Calculating the dynamic effects of pressure on a flat surface required sophisticated computations. Rose hints at this complexity. 'The tendency of pressure on the inside of any structure is to form that structure into the shape of a sphere. If the walls of the structure are flat they are subjected to a cross bending strain as well as a tensile strain. A flat plate in a boiler must be treated as a beam under a uniform load, and supported at the ends' (30). Rose adds that a complete treatment of the problem is beyond the scope of his book. He gives a rule for approximating the allowable working pressure for plates seven sixteenths of an inch and under. ' 'Multiply the square of the thickness of the plate in sixteenths of an inch, by 112 and divide this product by the square of the distance from center to center of the stay bolts.' For thicker plates, 120 can be used in place of 112.

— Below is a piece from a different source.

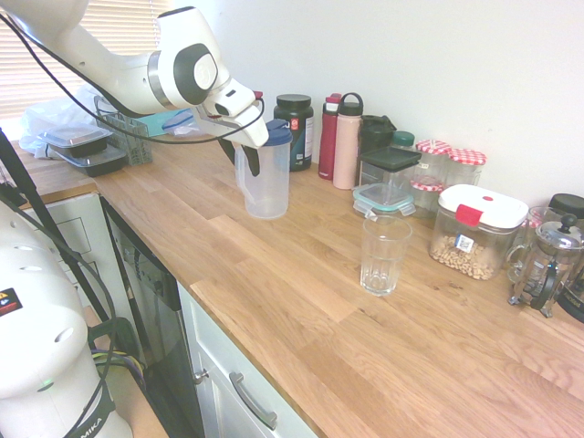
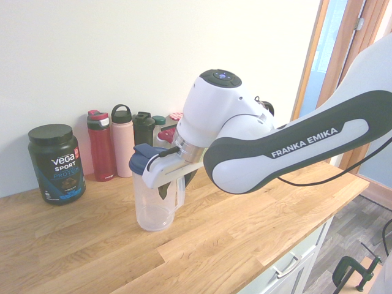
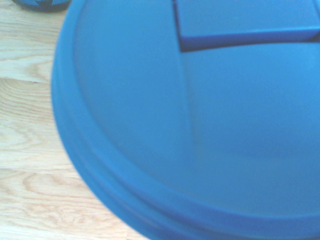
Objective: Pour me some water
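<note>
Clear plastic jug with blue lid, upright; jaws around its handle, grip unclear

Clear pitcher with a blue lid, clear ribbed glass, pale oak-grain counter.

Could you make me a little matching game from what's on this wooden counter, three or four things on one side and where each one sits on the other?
Things:
1. clear plastic jug with a blue lid
2. empty ribbed drinking glass
3. black protein powder tub
4. clear container with a white lid and red clip

Places:
A. against the wall, beside the red bottle
B. right under the robot's hand
C. standing alone, mid-counter
D. next to the glass coffee press

Pairs: 1-B, 2-C, 3-A, 4-D
</note>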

Regardless of the level of complication, figuring how to support flat, rectangular surfaces was a snap, compared to determining how to brace flat surfaces having curved perimeters, such as the segment of the circle formed in the front tube sheet (or head) above the tubes. Figure 7 depicts this area. Tables giving the area of circular segments for a wide range of heights enabled designers to simplify their work, but they still confronted a challenge in knowing exactly where to place stay bolts for maximum effect in a surface bounded by a curve. An even greater problem arose in determining how to brace curving surfaces.

Figure 8 offers a schematic illustration of a Case 110 horsepower boiler. (Measurements are approximate.) Double thickness of boilerplate in key areas, numerous stay bolts, and braces reveal the genius of the designers. A comparison of Figure 4 and Figure 6 suggests the amount of stay s bolts and braces which mechanical engineers deemed necessary for ensuring strength in a locomotive styled boiler.

No wonder the topic of bursting pressure invoked controversy in the steam era! The calculation of bursting pressure, appropriate factors of safety, and working pressure challenged designing engineers. In his Encyclopedia of American Steam Traction Engines, Jack Norbeck writes, 'One weakness of the Scheidler engine was the support of the crown sheet. A lifetime engine man once remarked that no one in his right mind would buy a Scheidler, since there were always around the factory several old Scheidler boilers every one of which had blown down in the crown sheet' (247). Norbeck explains that Reinhardt Scheidler did not support his crown sheets in the customary way. Norbeck continues, 'On the afternoon of April 29, 1903, an engine under test in the factory blew down her crown sheet, killing Scheidler instantly and injuring several workmen near the engine.' Mechanical engineers needed to determine bursting pressure as accurately as possible. Then as now, the difference between a good design and a great design can spell the difference between death and life.